> **Aim of the task**
Which lines of the entries contain the string "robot"? Please find them and copy them.

> **Extracted entries**
======

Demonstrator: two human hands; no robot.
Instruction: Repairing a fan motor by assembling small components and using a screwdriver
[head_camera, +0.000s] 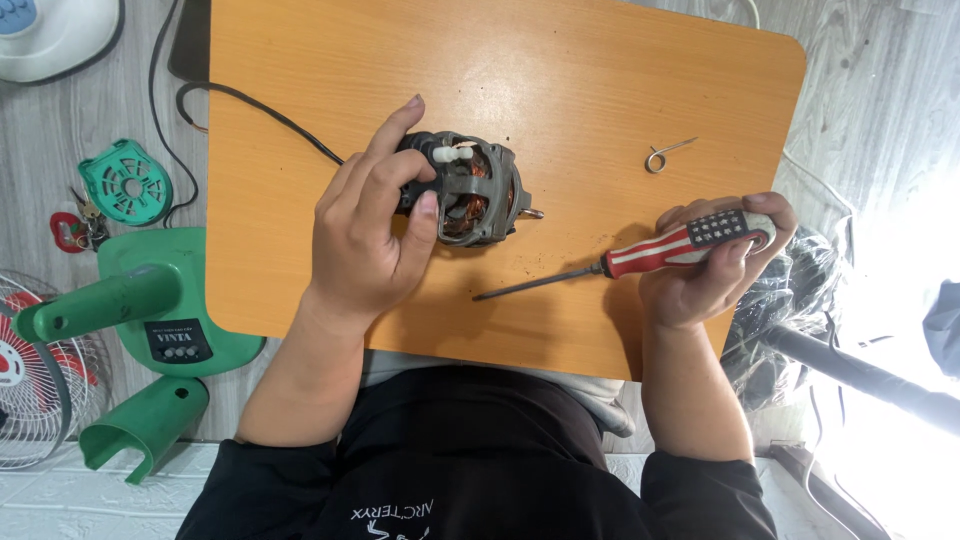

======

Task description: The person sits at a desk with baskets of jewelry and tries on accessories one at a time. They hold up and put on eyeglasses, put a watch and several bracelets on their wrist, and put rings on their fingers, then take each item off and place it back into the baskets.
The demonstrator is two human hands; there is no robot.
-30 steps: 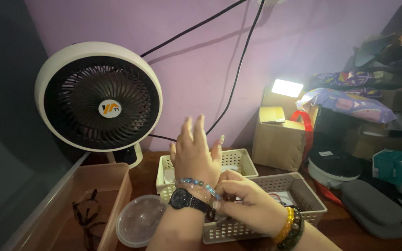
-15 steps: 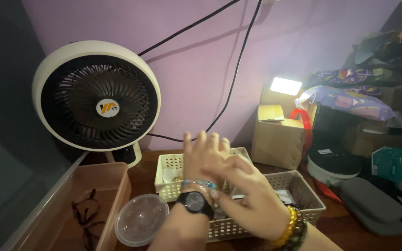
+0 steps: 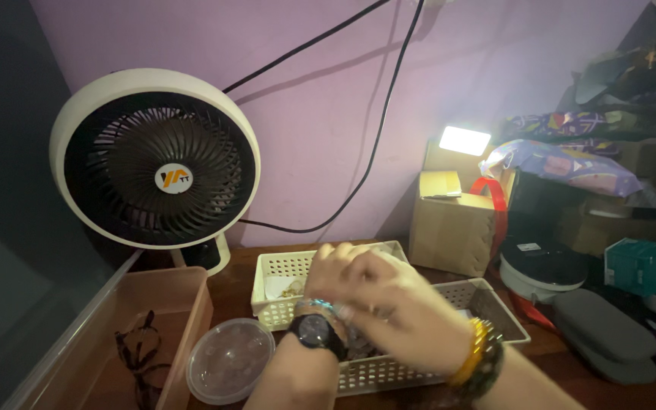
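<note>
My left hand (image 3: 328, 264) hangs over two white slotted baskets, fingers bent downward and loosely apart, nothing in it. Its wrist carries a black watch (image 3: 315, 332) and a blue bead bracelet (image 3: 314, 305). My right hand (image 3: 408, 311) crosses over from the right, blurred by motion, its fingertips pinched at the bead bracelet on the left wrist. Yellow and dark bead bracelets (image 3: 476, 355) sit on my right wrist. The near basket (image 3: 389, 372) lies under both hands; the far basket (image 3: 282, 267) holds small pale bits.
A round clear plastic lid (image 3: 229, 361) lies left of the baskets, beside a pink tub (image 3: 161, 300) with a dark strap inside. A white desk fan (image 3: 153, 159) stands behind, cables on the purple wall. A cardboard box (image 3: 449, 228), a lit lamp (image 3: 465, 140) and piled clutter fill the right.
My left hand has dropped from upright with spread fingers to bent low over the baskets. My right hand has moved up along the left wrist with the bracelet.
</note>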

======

> **Exercise solution**
Demonstrator: two human hands; no robot.
The demonstrator is two human hands; there is no robot.

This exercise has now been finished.